LISA NAPOLI: The proposal in Los Angeles mirrors what’s happened at utilities in many parts of the U.S. People who live in hotter parts of a city pay a slightly lower rate for the extra electricity that they use.
RALPH CAVANAGH: This is clearly the wave of the future in terms of the way to set electric rates, and it only makes sense.
That’s Ralph Cavanagh of the Natural Resources Defense Council.
CAVANGH: So you want the principle to be the more you use, the more you pay. And you want the principle also to be that people who are in extreme climate zones get a higher baseline allocation of inexpensive power because it takes more power to meet their basic needs.

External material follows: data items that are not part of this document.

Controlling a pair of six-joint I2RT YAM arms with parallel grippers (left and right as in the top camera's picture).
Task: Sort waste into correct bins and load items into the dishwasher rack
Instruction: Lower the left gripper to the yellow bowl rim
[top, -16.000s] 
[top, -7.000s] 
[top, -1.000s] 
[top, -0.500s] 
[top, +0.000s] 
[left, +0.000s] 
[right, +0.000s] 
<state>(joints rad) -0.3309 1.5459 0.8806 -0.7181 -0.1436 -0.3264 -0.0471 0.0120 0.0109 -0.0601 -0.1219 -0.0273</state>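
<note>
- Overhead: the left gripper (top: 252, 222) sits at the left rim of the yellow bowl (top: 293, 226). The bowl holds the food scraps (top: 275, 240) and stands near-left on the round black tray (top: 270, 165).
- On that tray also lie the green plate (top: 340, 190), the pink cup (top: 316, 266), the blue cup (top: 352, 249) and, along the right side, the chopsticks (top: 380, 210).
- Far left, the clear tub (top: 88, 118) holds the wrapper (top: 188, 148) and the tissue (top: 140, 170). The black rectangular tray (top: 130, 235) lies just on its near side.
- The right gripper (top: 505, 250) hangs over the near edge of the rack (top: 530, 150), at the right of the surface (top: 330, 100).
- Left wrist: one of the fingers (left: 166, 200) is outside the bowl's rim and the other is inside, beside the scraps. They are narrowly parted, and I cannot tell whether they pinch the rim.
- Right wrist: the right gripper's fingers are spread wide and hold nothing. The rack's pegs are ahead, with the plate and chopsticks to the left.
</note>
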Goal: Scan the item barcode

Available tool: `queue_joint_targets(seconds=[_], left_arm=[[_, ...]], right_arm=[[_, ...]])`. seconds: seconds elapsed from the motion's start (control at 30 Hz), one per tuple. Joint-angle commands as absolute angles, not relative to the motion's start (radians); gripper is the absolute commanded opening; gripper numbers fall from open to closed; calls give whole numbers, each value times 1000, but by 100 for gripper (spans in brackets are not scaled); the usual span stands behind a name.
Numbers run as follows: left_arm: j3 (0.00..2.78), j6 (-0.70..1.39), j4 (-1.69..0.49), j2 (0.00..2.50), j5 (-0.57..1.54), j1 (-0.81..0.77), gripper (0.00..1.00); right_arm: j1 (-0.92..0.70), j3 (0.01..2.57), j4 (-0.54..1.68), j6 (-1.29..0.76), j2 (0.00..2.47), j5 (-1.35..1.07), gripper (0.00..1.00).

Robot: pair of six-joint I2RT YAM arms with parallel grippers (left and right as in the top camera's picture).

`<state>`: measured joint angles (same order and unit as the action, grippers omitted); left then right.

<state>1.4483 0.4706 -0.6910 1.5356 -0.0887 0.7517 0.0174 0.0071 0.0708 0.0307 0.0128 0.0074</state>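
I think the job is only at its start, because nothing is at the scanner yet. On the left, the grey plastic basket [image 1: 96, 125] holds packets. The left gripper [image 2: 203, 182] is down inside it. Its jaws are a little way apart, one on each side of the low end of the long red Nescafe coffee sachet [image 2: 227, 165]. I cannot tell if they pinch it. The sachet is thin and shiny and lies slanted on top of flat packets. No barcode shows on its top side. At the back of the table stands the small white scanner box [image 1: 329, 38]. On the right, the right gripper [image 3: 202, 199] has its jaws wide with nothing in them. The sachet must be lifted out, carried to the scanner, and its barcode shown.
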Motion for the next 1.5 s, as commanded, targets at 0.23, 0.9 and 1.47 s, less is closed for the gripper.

The way the map has been drawn in Los Angeles, that means people in a wealthier part of the city might actually get a break after they use a certain volume of power. While poorer people in other warmer parts of L.A. may not. And that’s what worries consumer advocate Jamie Court.
JAMIE COURT: The real problem here is this could be a form of energy redlining. Across the country, we see pockets that will get this type of break because they’re politically important to the politicians and to the regulators.
Cavanagh of the Natural Resources Defense Council says discrimination isn’t the issue. Balancing the load is.
CAVANAGH: It’s not that the rates are different. The point at which the higher rates kick in is different.
Cavanagh says something else is different, too. Back in the ’60s and ’70s the power companies were offering incentives to promote consumption.
In Los Angeles, I’m Lisa Napoli for Marketplace.